「#####」が表示されるもうひとつの原因があります。それは時間の計算で、数式の結果がマイナスになる場合です。
上図は、セルA1の「17:00」からセルA2の「11:00」を引いています。セルC2には「=A1-A2」という数式を入力しました。セルA1の時刻の方がセルA2より大きいので、セルC2には正常に「6:00」という差が表示されています。
ここで、セルA1の時刻を「9:00」にしてみましょう。こんどはセルA1の時刻がセルA2の時刻より小さくなり、計算結果がマイナスになったので「#####」が表示されます。
Excelでは日付や時間を「シリアル値」という連続した特別の値で管理しています。このシリアル値を計算することで、日付間の日数や、何時から何時までという時間の差を簡単に計算することができます。ただし標準のシリアル値では、マイナスの時間を表示することができません。「9:00」から「11:00」を引いて「-2:00」という答えを期待したのですが、結果は「#####」と表示されてしまいました。これは、セル幅に入りきらないときの「#####」と同じ表示ですが、根本的な原因が違うので、セルの幅を広げても問題は解決しません。
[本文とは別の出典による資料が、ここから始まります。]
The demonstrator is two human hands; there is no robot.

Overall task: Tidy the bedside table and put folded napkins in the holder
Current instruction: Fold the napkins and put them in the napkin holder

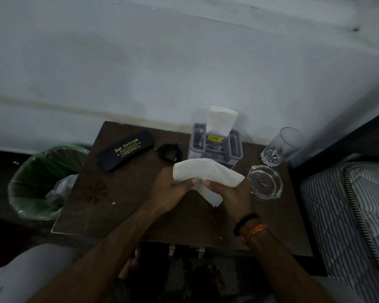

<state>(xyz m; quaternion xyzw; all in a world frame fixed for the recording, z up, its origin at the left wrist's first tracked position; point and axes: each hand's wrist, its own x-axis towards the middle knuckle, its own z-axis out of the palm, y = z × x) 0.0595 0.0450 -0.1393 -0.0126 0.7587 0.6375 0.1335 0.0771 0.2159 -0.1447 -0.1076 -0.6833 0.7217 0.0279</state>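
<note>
Both hands hold one white napkin (206,174) above the middle of the dark desk (118,204). The left hand (171,189) has its grip closed on the napkin's left edge; the right hand (232,193) pinches its right side. Behind, touching nothing held, the grey holder (214,147) carries one upright folded napkin (220,121). A spectacle case (126,150) and coiled cable (170,152) lie left of it; an ashtray (265,181) and tumbler (281,149) stand right.
</note>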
時間の計算で、結果をマイナス表示するには、Excel 2003までは[オプション]ダイアログボックス[計算方法]タブの[1904年から計算する]チェックボックスをオンにします。このオプションは、Excelが使用するシリアル値を1904年1月2日から開始するための設定です。[1904年から計算する]チェックボックスがオフの状態では、シリアル値は1900年1月1日からスタートします。
Excel 2007以降は、[オプション]ダイアログボックス[詳細設定]タブ[次のブックを計算するとき]グループの[1904年から計算する]チェックボックスをオンにします。
実行すると、マイナスの時間を計算できるようになります。
なお、[1904年から計算する]チェックボックスをオンにすると、シリアル値の開始が4年と1日だけ動きます。時間の計算には影響ありませんが、日付を入力しているときは注意してください。ちなみに[1904年から計算する]オプションは、Mac版Excelと互換性を保つために用意されているオプションです。Mac版のExcelでは、1904年1月2日のシリアル値が1として計算されます。…という事情なのですが、どうも最近の新しいMac版Excelは、このへんが変わっているようです。詳しくは、そのうちMac版Excel 2016のレビューで解説します。解説を書いたら、このページからもリンクを貼ります。
もし、セルA1とセルA2に入力した時間の差を調べたいときは、セルA1とセルA2の絶対値を求める手もあります。下図はセルC2に「=ABS(A1-A2)」という数式を入力しました。ABS関数は引数の絶対値を返す関数です。